Other articles by Steven L. Goodman on PubMed
新光漂剂的多光子激发的蛋白交联的三维亚微米： 牛血清白蛋白和 1 型胶原。 Photochemistry and Photobiology. Aug, 2002 | Pubmed ID: 12194208 我们报告的合成与光学表征的两个新光漂剂和证明其使用的多光子激发与蛋白质的三维形式自由制作。与交联类型 1 胶原的目标制定了这些试剂。此交联过程产生微米和亚微米大小尺度上的结构。玫瑰的孟加拉二异丙胺衍生物将组合成一个分子，减少反应动力学和提高交联效率的经典 photoactivator 和复合引发体系。玫瑰孟加拉单不是有效而成功生产胶原蛋白，从稳定结构在此衍生。二苯甲酮二聚体通过灵活二胺系绳连接也被合成。此激活器具有两个光化学无功组和非常高效的交联牛血清白蛋白和向窗体稳定、 鲁棒结构类型 1 胶原。这种方法是由传统二苯甲酮光化学交联各种各样的蛋白质比更灵活。物理性质差别很大，二苯甲酮与外观的一个新的、 较低能量吸收带 （水中的 lambda max 大约 370 nm） 和广泛，从可见发射带 （大约 500 牛米最大）。此吸收带区高度是溶致变色，暗示它出现，至少在部分中，从一个电荷转移互动。胶原蛋白是通常难以光化学，交叉链接，这里的结果表明这两个新的激活器将适合交联胶原蛋白和其他蛋白质如 de novo 大会的仿生组织支架材料的生物医学应用的其他形式。

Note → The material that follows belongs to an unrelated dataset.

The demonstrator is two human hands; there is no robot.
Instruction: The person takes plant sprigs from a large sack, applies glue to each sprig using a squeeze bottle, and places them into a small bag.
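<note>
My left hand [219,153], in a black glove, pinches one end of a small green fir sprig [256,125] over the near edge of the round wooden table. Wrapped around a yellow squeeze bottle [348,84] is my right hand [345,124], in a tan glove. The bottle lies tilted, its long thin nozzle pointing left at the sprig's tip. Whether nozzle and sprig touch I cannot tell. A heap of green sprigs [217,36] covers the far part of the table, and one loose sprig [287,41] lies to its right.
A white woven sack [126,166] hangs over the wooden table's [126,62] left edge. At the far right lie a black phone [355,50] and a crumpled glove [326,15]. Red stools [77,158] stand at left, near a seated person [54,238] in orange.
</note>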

Platelet Responses to Silicon-alloyed Pyrolytic Carbons Journal of Biomedical Materials Research. Part A. Oct, 2007 | Pubmed ID: 17380499 Pyrolytic carbon (PYC) containing approximately 7 wt % silicon is used in most clinical mechanical heart valves where it has demonstrated a high level of blood compatibility. The Si, present as SiC, is included since it is believed to enhance durability. However, it has been suggested that SiC reduces PYC blood compatibility. In the present study, PYC valve leaflets were prepared with low, conventional, and high levels of Si. The in vitro responses of human platelets to these materials were then quantified. Platelet responses were consistent with previous reports: Adherent platelets were extremely well spread, closely followed submicron contours, and formed very few aggregates or microthrombi-like structures. No significant differences with respect to the Si concentrations were observed for platelets adherent per unit area and the numbers of thrombi-like structures. Some differences were observed with platelet morphologies and the material surface covered with platelets, although these did not vary consistently with respect to Si concentration. These results indicate that lowering (or raising) the Si alloy concentration in PYC over a reasonable range (0.54-13.5 wt % as examined here) is unlikely to improve or otherwise alter the in vivo blood compatibility of this important clinical material.
Preparation of Viral Samples Within Biocontainment for Ultrastructural Analysis: Utilization of an Innovative Processing Capsule for Negative Staining Journal of Virological Methods. Dec, 2016 | Pubmed ID: 27751950 Transmission electron microscopy can be used to observe the ultrastructure of viruses and other microbial pathogens with nanometer resolution. In a transmission electron microscope (TEM), the image is created by passing an electron beam through a specimen with contrast generated by electron scattering from dense elements in the specimen. Viruses do not normally contain dense elements, so a negative stain that places dense heavy metal salts around the sample is added to create a dark border. To prepare a virus sample for a negative stain transmission electron microscopy, a virus suspension is applied to a TEM grid specimen support, which is a 3mm diameter fragile specimen screen coated with a few nanometers of plastic film. Then, deionized (dI) water rinses and a negative stain solution are applied to the grid. All infectious viruses must be handled in a biosafety cabinet (BSC) and many require a biocontainment laboratory environment. Staining viruses in biosafety levels (BSL) 3 and 4 is especially challenging because the support grids are small, fragile, and easily moved by air currents. In this study we evaluated a new device for negative staining viruses called mPrep/g capsule. It is a capsule that holds up to two TEM grids during all processing steps and for storage after staining is complete. This study reports that the mPrep/g capsule method is valid and effective to negative stain virus specimens, especially in high containment laboratory environments.